Tag 102: Sturmnacht, spanische Herzlichkeit und sechs kleine Beobachter
Tag 102 unserer E-Motorrad-Weltreise nach Bangladesch bringt uns tiefer in den spanischen Südwesten – und das Wetter meint es alles andere als gut mit uns.
Sturmnacht mit wackelnder Plane
Die Nacht in dem verlassenen Hof war… nun ja, sagen wir mal “intensiv”. Nicht der Regen war das Problem diesmal, sondern der Wind. Meine hastig aufgehängte Plane hat die ganze Nacht gewackelt wie verrückt. Irgendwann bin ich mitten in der Nacht aufgestanden und habe mein Zelt ordentlich aufgebaut. Trotzdem bin ich erst spät eingeschlafen. Manchmal frage ich mich, warum ich nicht einfach gleich alles richtig mache!
200 Watt Solarpower trotz grauem Himmel
Aber der Morgen hatte eine positive Überraschung: Trotz des bewölkten Himmels ballerte eine meiner Solarzellen mit knapp 200 Watt rein! Das hat mich echt überrascht. Mit zwei Zellen hätte ich schon mit einem Ampere das Motorrad laden können – in einer halben Stunde vielleicht 10-20 Kilometer Reichweite. Ein guter Start in den Tag, dachte ich mir.

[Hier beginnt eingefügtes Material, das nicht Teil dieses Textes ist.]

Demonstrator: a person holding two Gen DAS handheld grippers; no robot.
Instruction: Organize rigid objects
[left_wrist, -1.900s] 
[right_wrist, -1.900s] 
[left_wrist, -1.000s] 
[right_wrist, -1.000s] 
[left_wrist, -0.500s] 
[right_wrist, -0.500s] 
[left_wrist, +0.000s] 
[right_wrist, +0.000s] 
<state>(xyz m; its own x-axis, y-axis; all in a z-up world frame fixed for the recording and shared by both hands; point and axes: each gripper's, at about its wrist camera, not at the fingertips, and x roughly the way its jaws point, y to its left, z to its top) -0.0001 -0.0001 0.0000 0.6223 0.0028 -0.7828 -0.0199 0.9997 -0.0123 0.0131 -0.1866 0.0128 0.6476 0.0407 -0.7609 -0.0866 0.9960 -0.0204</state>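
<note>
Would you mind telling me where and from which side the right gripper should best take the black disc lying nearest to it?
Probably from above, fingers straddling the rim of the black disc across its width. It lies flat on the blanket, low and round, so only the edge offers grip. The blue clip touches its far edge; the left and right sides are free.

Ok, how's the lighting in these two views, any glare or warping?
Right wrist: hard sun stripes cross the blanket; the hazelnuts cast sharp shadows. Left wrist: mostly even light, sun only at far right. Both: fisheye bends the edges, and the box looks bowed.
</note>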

Neues Gepäck-Setup im Praxistest
Heute habe ich zum ersten Mal den Rucksack quer gespannt – ein kleines Experiment in Sachen Gewichtsverteilung. Und tatsächlich: Das Motorrad fährt sich deutlich leichter! Mit 61% Akkuladung ging es dann Richtung Granada.
Motorrad-Sturz und spanische Herzlichkeit
Dann passierte es: Mein Motorrad fiel auf die Straße. Keine Ahnung wie – manchmal passiert das einfach. Aber was dann geschah, war unglaublich: Sofort kamen fünf nette Spanier angerannt und halfen mir beim Aufheben. Einfach so, ohne zu zögern!

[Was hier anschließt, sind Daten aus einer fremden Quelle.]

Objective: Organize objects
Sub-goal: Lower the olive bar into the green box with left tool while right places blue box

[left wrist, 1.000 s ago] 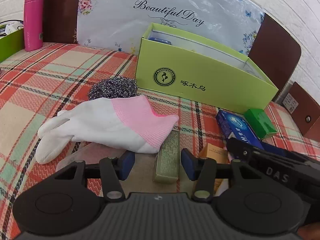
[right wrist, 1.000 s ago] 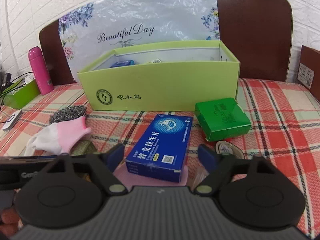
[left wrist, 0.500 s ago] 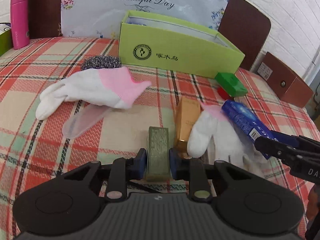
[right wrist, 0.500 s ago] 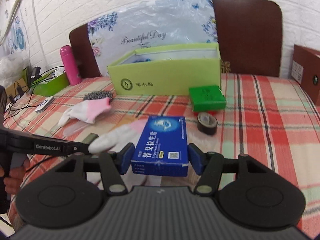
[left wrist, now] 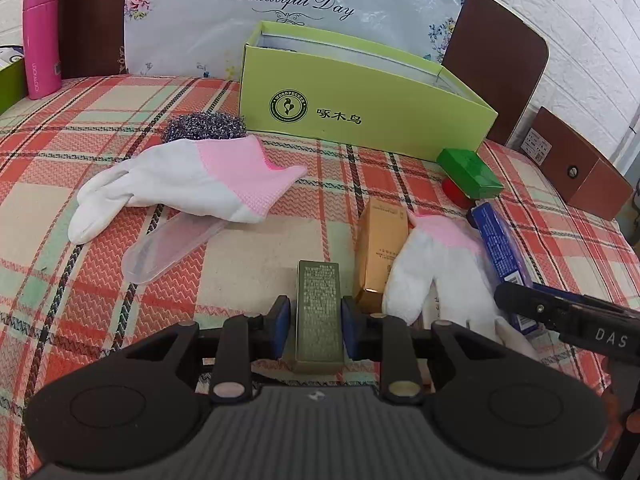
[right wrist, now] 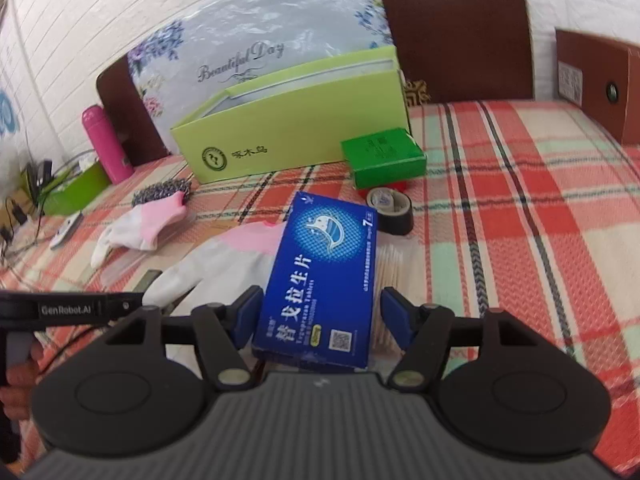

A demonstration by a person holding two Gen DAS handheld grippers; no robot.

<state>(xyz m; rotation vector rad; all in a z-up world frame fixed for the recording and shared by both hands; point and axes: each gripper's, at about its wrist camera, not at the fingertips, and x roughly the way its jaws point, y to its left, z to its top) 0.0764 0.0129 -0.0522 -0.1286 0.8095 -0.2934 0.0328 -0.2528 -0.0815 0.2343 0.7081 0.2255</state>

Das Problem dabei: Solovino mag es gar nicht, wenn fremde Leute einfach zu unserem Motorrad kommen. Sein Beschützerinstinkt kickt voll rein und er wollte einen der hilfsbereiten Männer beißen. Mein treuer Begleiter nimmt seinen Job als Wachhund sehr ernst – manchmal etwas zu ernst!
Regen, Regen und noch mehr Regen
Dann kam der Regen. Nicht so ein bisschen Nieseln, sondern konstanter, penetranter Regen. Alles wurde grau, alles wurde nass. Nur noch 1,5 Stunden Tageslicht blieben mir, um ein Lager zu finden. Für einen Moment überlegte ich ernsthaft, meine erste Nacht auf einem Parkplatz zu verbringen. Aber nein, irgendwo würde schon was zu finden sein.
Schutz bei der verlassenen Kapelle
Und tatsächlich: Ich fand eine verlassene Kapelle mit einem kleinen Haus daneben – das praktischerweise keine Tür hat. Perfekt für den Notfall, falls es wieder richtig anfängt zu regnen! Gerade noch rechtzeitig konnte ich meine Plane aufbauen, bevor der nächste Regenguss kam.
Seht ihr das? Fünf, sechs kleine Füchse! Ihre Augen leuchteten im Dunkeln und sie beobachteten unser Lager neugierig. Was für ein magischer Moment!
Am Abend dann die Überraschung: Wir werden beobachtet! Sechs kleine Beobachter. Solche Wildtierbegegnungen sind die kleinen Geschenke, die eine Reise wie diese so besonders machen.
Laden bei Schlechtwetter unter der Plane
Der nächste Morgen: Trotz des trüben Lichts kriege ich immerhin zwei Kilometer pro Stunde in den Akku geladen. Das wird wahrscheinlich mein letzter Stopp vor Granada – obwohl es eigentlich schon einer mehr ist als geplant. Wenn das Wetter so bleibt, werde ich vielleicht sogar noch den ganzen nächsten Tag hier laden müssen. Dann sind es noch etwa zwei Stunden Fahrt bis Granada.
Während ich das hier schreibe, sitze ich unter meiner Plane und halte sie fest, weil sie durchhängt. Der Sturm hat nochmal richtig zugelegt. Alle meine Sachen sind zum Glück hierunter und bleiben trocken. Ich habe ehrlich gesagt auch keinen Bock mehr auf nass!
Diese Reise ist mehr als nur Kilometer sammeln. Sie ist ein Experiment, ein Traum und ein Weg – manchmal ein steiniger, aber immer ein lehrreicher.